= Wilhelm Haacke =

German zoologist (1855–1912)

Johann Wilhelm Haacke (23 August 1855 - 6 December 1912) was a German zoologist born in Clenze, which is now Lower Saxony, who served as Director of the South Australian Museum in Adelaide from 1882 to 1884.

==Career==
He studied zoology at the University of Jena, earning his doctorate in 1878. Afterwards he worked as an assistant of Ernst Haeckel in Jena and at the university of Kiel. In 1881 he emigrated to New Zealand, working at the Otago Museum in Dunedin, under Professor Parker, and the Canterbury Museum, Christchurch under Professor von Haast.

The following year he moved to Australia, where he replaced F. G. Waterhouse as Director of the South Australian Museum in Adelaide, and was a founding member of the Field Naturalists Society of South Australia. Haacke was one of a number of influential German-speaking residents such as Ludwig Becker, Hermann Beckler, William Blandowski, Amalie Dietrich, Diedrich Henne, Gerard Krefft, Johann Luehmann, Johann Menge, Ludwig Preiss, Carl Ludwig Christian Rümker (a.k.a.
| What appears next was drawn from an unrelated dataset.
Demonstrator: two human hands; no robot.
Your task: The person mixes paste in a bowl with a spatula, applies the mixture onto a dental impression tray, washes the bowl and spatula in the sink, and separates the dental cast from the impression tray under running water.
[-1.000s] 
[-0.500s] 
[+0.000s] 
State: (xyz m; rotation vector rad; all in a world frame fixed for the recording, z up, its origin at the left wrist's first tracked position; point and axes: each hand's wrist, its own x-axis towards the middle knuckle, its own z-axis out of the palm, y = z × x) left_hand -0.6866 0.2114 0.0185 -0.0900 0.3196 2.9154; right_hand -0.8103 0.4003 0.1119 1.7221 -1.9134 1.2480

Ruemker), Moritz Richard Schomburgk, Richard Wolfgang Semon, Karl Theodor Staiger, George Ulrich, Eugene von Guérard, Robert von Lendenfeld, Ferdinand von Mueller, Georg von Neumayer, and Carl Wilhelmi who brought their "epistemic traditions" to Australia, and not only became "deeply entangled with the Australian colonial project", but also were "intricately involved in imagining, knowing and shaping colonial Australia" (Barrett, et al., 2018, p. 2).

In August 1884 he laid to rest an old mystery about echidnas, proving they are oviparous not viviparous, with a specimen sent to the museum by a naturalist on Kangaroo Island. His work and the liberality with which he was treated attracted some criticism, as did his bombastic self-promotion. He resigned his position in October 1884, after a series of disputes with the museum's management but did not leave the colony.

He served as zoologist with the 1885 Geographical Society of Australasia's expedition to the Fly River, Papua New Guinea. In June 1886 he announced his imminent departure for Europe, and was invited by a large deputation of German settlers to represent them at an Allgemeiner Deutscher Kongress to be held in Berlin that September but declined, and left South Australia around July 1886 without fanfare.

From 1888 to 1893 he was director of the zoo in Frankfurt-am-Main, and afterwards was a lecturer at Darmstadt University of Technology (until 1897). Later, he worked as a private scholar and grammar school teacher. He died in Lüneburg on December 6, 1912.

Haacke is remembered for research of oviparity in monotremes, and studies involving the morphology of jellyfish and corals. In 1893 he coined the evolutionary term "orthogenesis". He also conducted investigations in the field of animal husbandry.

==Evolutionary views==

Haacke studied under Ernst Haeckel. He later turned against Haeckel for holding Darwinist views. He was also a critic of August Weismann. He experimented with mice and proposed a system of heredity similar to Gregor Mendel but differed in results. Haacke was a neo-Lamarckian and proponent of the inheritance of acquired characters.

Haacke believed that cells consist of individuals called gemmaria that operate as hereditary units. These consist of even smaller units known as gemmae. He believed these units to explain neo-Lamarckian inheritance. He was a proponent of orthogenesis. He held that from his theory of epimorphism evolution is a directed process tending towards perfection.

== Selected writings ==
He made contributions to Brehms Tierleben, a popular zoological compendium published in several editions, and with illustrator Wilhelm Kuhnert published Das Tierleben der Erde. Other noteworthy written efforts include:
- Die Schöpfung der Tierwelt (1893)
- Gestaltung und Vererbung. Eine Entwickelungsmechanik der Organismen (1893)
- Die Schöpfung of Menschen und seiner Ideal. Ein Versuch zur Versöhnung zwischen Religion und Wissenschaft (1895)
- Aus der Schöpfungswerkstatt (1897)
- Grundriss der Entwickelungsmechanik (1897)

== Taxon named in his honor ==
The Wavy grubfish Parapercis haackei is named in his honor.